Give the listing back in full, exactly as written, with the pictures removed.

********

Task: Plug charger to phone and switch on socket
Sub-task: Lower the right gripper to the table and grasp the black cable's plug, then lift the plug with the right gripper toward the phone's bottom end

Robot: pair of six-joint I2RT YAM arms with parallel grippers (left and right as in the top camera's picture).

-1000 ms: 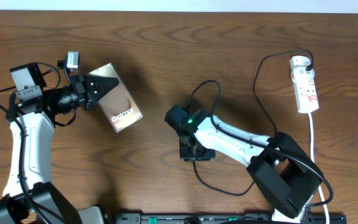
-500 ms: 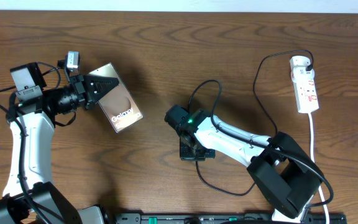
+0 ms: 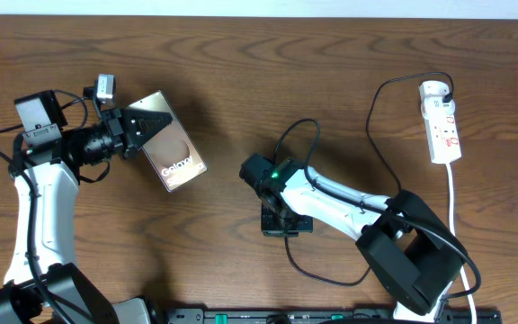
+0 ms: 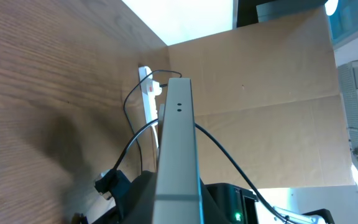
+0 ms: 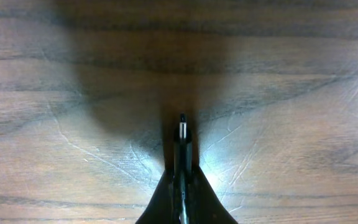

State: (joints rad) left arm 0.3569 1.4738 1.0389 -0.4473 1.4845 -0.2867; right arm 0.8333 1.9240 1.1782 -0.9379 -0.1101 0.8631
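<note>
My left gripper (image 3: 147,126) is shut on the phone (image 3: 174,155), holding it tilted above the table at the left; its face reads "Galaxy". In the left wrist view the phone's edge (image 4: 178,143) runs straight ahead between the fingers. My right gripper (image 3: 283,219) is shut on the charger plug (image 5: 182,140), which points forward just above the wood at the table's middle. The thin black charger cable (image 3: 378,121) loops back to the white socket strip (image 3: 442,121) at the far right, where it is plugged in.
The socket's white cord (image 3: 456,216) runs down the right edge. A loop of charger cable (image 3: 317,270) lies near the front edge beside the right arm. A dark bar (image 3: 331,315) lines the front edge.
The right gripper has shifted slightly toward the front with the plug. The left arm and phone have not moved.
</note>
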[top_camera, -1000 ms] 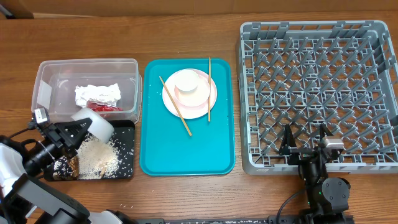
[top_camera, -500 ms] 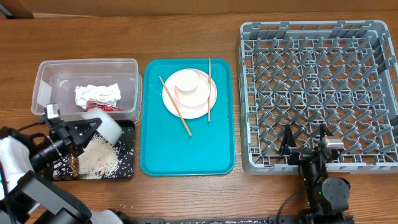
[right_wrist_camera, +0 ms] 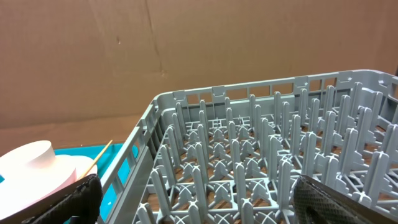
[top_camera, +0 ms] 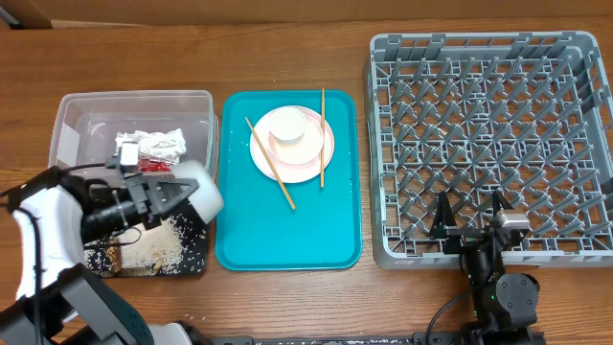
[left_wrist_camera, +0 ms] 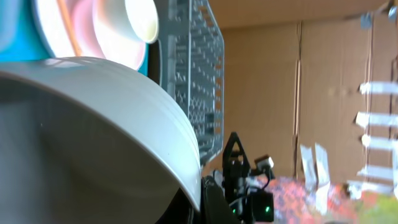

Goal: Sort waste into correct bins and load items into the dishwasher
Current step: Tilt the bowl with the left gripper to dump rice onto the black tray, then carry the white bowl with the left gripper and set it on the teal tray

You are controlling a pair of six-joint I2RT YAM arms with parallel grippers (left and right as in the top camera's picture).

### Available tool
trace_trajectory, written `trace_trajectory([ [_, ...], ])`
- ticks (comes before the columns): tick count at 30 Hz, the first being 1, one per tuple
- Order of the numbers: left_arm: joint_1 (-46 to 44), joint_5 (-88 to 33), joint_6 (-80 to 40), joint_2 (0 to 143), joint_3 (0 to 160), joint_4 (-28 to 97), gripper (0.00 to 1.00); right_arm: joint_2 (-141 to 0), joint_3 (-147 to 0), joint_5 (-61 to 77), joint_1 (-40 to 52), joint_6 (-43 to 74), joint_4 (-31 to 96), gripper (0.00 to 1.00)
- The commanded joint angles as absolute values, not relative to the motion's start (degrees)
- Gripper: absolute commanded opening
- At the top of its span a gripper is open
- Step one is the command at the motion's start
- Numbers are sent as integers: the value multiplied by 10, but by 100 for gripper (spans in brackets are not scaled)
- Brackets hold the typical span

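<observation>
Left gripper (top_camera: 176, 197) (clamped tight) holds white bowl (top_camera: 204, 196) sideways.

Overhead: straight down. Wrist views: low, near-horizontal. All share grey dish rack (top_camera: 490, 144).

Staged robotics test bench, wooden table (top_camera: 287, 297) walled in by plain brown cardboard sheets (right_wrist_camera: 186, 56) patched with strips of white tape (left_wrist_camera: 379, 87), grey dish rack (top_camera: 479, 40) and teal cafeteria tray (top_camera: 287, 240) set straight on the tabletop, rack toward its right edge

Table (top_camera: 287, 307) — tub (top_camera: 134, 96), teal tray (top_camera: 287, 240), rack (top_camera: 378, 144)
</observation>
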State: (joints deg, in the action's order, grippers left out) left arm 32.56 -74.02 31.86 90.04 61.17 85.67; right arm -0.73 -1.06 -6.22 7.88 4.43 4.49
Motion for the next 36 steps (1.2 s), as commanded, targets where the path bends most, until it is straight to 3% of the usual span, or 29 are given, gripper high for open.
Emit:
trace_trajectory([
  [1,292,-738,277,879,618,838,4,-2,-5,-63,76,41,42,100],
  [11,169,-574,-12,832,618,663,4,-2,-5,-63,76,41,42,100],
  [19,-38,-308,-206,799,618,555,4,-2,-4,-63,76,41,42,100],
  [27,-273,-84,-331,833,618,518,4,-2,-5,-63,76,41,42,100],
  [36,-383,3,-360,894,618,530,4,-2,-5,-63,76,41,42,100],
])
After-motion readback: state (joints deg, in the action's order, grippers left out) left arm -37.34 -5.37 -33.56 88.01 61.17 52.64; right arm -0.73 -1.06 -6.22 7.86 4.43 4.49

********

• Exercise response
Task: Plug charger to phone and switch on socket
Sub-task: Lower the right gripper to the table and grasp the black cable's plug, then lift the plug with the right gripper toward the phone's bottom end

Robot: pair of six-joint I2RT YAM arms with parallel grippers (left and right as in the top camera's picture).

-1000 ms: 
-500 ms: 
+0 ms: 
+0 ms: 
+0 ms: 

State: (joints rad) left arm 0.3569 1.4738 1.0389 -0.4473 1.4845 -0.2867; right arm 0.8333 1.9240 1.1782 -0.9379 -0.1101 0.8631
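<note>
My left gripper (image 3: 147,126) is shut on the phone (image 3: 174,155), holding it tilted above the table at the left; its face reads "Galaxy". In the left wrist view the phone's edge (image 4: 178,143) runs straight ahead between the fingers. My right gripper (image 3: 283,219) is shut on the charger plug (image 5: 182,140), which points forward just above the wood at the table's middle. The thin black charger cable (image 3: 378,121) loops back to the white socket strip (image 3: 442,121) at the far right, where it is plugged in.
The socket's white cord (image 3: 456,216) runs down the right edge. A loop of charger cable (image 3: 317,270) lies near the front edge beside the right arm. A dark bar (image 3: 331,315) lines the front edge.
The right gripper has shifted slightly toward the front with the plug. The left arm and phone have not moved.
</note>
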[top_camera, -1000 ms] 
[top_camera, -500 ms] 
[right_wrist_camera, +0 ms] 
[top_camera, +0 ms] 
[left_wrist_camera, +0 ms] 

Goal: Sort waste into correct bins and load items into the dishwasher
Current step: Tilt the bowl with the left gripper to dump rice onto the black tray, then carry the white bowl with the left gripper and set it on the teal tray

You are controlling a pair of six-joint I2RT YAM arms with parallel grippers (left and right as in the top camera's picture).

### Available tool
trace_trajectory, written `trace_trajectory([ [_, ...], ])`
- ticks (comes before the columns): tick count at 30 Hz, the first being 1, one per tuple
- Order of the numbers: left_arm: joint_1 (-46 to 44), joint_5 (-88 to 33), joint_6 (-80 to 40), joint_2 (0 to 143), joint_3 (0 to 160), joint_4 (-28 to 97), gripper (0.00 to 1.00); right_arm: joint_2 (-141 to 0), joint_3 (-147 to 0), joint_5 (-61 to 77), joint_1 (-40 to 52), joint_6 (-43 to 74), joint_4 (-31 to 96), gripper (0.00 to 1.00)
- The commanded joint angles as absolute values, not relative to the motion's start (degrees)
- Gripper: absolute commanded opening
- At the top of its span a gripper is open
- Step one is the command at the motion's start
- Numbers are sent as integers: the value multiplied by 10, but by 100 for gripper (spans in brackets are not scaled)
- Brackets hold the typical span

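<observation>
Left gripper (top_camera: 176, 197) (clamped tight) holds white bowl (top_camera: 204, 196) sideways.

Overhead: straight down. Wrist views: low, near-horizontal. All share grey dish rack (top_camera: 490, 144).

Staged robotics test bench, wooden table (top_camera: 287, 297) walled in by plain brown cardboard sheets (right_wrist_camera: 186, 56) patched with strips of white tape (left_wrist_camera: 379, 87), grey dish rack (top_camera: 479, 40) and teal cafeteria tray (top_camera: 287, 240) set straight on the tabletop, rack toward its right edge

Table (top_camera: 287, 307) — tub (top_camera: 134, 96), teal tray (top_camera: 287, 240), rack (top_camera: 378, 144)
</observation>
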State: (joints deg, in the action's order, grippers left out) left arm 32.56 -74.02 31.86 90.04 61.17 85.67; right arm -0.73 -1.06 -6.22 7.88 4.43 4.49
Motion for the next 36 steps (1.2 s), as commanded, targets where the path bends most, until it is straight to 3% of the usual span, or 29 are given, gripper high for open.
Emit:
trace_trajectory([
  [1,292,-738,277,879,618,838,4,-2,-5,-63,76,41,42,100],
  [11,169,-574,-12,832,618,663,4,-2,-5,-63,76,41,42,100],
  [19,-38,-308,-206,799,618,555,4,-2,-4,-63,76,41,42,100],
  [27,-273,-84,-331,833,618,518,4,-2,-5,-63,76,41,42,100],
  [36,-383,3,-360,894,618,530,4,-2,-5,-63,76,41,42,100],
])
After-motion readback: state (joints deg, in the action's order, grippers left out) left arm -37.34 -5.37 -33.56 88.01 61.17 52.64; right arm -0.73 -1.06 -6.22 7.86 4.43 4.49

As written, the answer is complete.